▶ **What you are asked to do**: Within the material below, transcribe exactly the lines from the one holding "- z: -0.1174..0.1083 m" through the one holding "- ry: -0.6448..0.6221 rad", keeping both ends and skipping the rest.
--- START ---
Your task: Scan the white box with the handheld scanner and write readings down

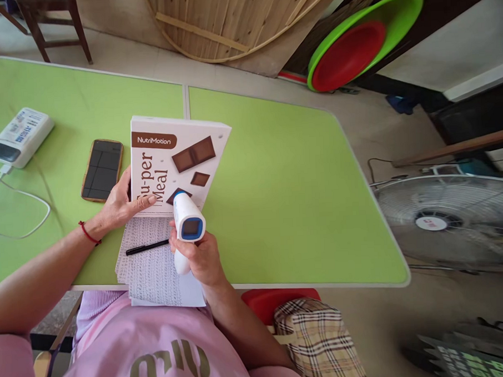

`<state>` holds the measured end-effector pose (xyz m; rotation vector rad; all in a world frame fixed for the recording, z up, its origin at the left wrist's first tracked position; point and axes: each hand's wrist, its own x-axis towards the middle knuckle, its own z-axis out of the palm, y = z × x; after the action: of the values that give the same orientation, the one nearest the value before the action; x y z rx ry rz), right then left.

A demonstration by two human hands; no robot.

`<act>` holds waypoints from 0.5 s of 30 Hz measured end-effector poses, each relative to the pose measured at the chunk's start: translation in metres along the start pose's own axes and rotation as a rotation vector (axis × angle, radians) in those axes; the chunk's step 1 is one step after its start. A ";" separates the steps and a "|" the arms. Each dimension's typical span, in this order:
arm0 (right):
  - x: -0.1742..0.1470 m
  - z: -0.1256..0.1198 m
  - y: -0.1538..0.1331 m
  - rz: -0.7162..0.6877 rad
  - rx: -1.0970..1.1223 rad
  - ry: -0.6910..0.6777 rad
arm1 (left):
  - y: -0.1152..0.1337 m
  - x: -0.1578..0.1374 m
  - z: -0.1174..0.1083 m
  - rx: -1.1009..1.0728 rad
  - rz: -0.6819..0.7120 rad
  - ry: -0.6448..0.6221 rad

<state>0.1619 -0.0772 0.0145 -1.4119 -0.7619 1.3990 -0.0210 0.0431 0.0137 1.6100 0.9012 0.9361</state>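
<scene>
My left hand [125, 200] grips the lower left edge of a white and brown NutriMotion box [192, 177], its thumb across the front. The box stands tilted above the table, chocolate pieces printed on its face. In my right hand [203, 256] is a white infrared thermometer [186, 205] with a blue-rimmed screen, its head in front of the box's lower part. My fingers wrap round its handle. Beneath both hands lie handwritten sheets [155, 273] that overhang the table's near edge. A black pen [147, 247] rests on them, its right end hidden by my right hand.
The green table [285, 198] spans the view. A smartphone [102, 170] lies left of the box, and a white power bank [22, 136] with cables is farther left. A fan [448, 221] stands past the right edge. A plaid bag [320, 341] sits on a red stool [277, 303].
</scene>
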 end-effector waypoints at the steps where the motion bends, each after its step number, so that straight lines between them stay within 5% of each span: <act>1: 0.000 0.000 0.000 -0.001 -0.006 -0.002 | 0.000 0.000 0.000 0.002 0.008 0.000; 15: 0.000 0.000 -0.001 -0.004 -0.015 -0.002 | 0.002 0.001 0.000 -0.013 -0.005 -0.014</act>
<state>0.1621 -0.0771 0.0152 -1.4198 -0.7777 1.3941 -0.0208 0.0438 0.0156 1.6006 0.8874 0.9243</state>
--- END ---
▶ **Answer section**:
  - z: -0.1174..0.1083 m
  - rx: -1.1009..1.0728 rad
  - rz: -0.6819..0.7120 rad
  - ry: -0.6448..0.6221 rad

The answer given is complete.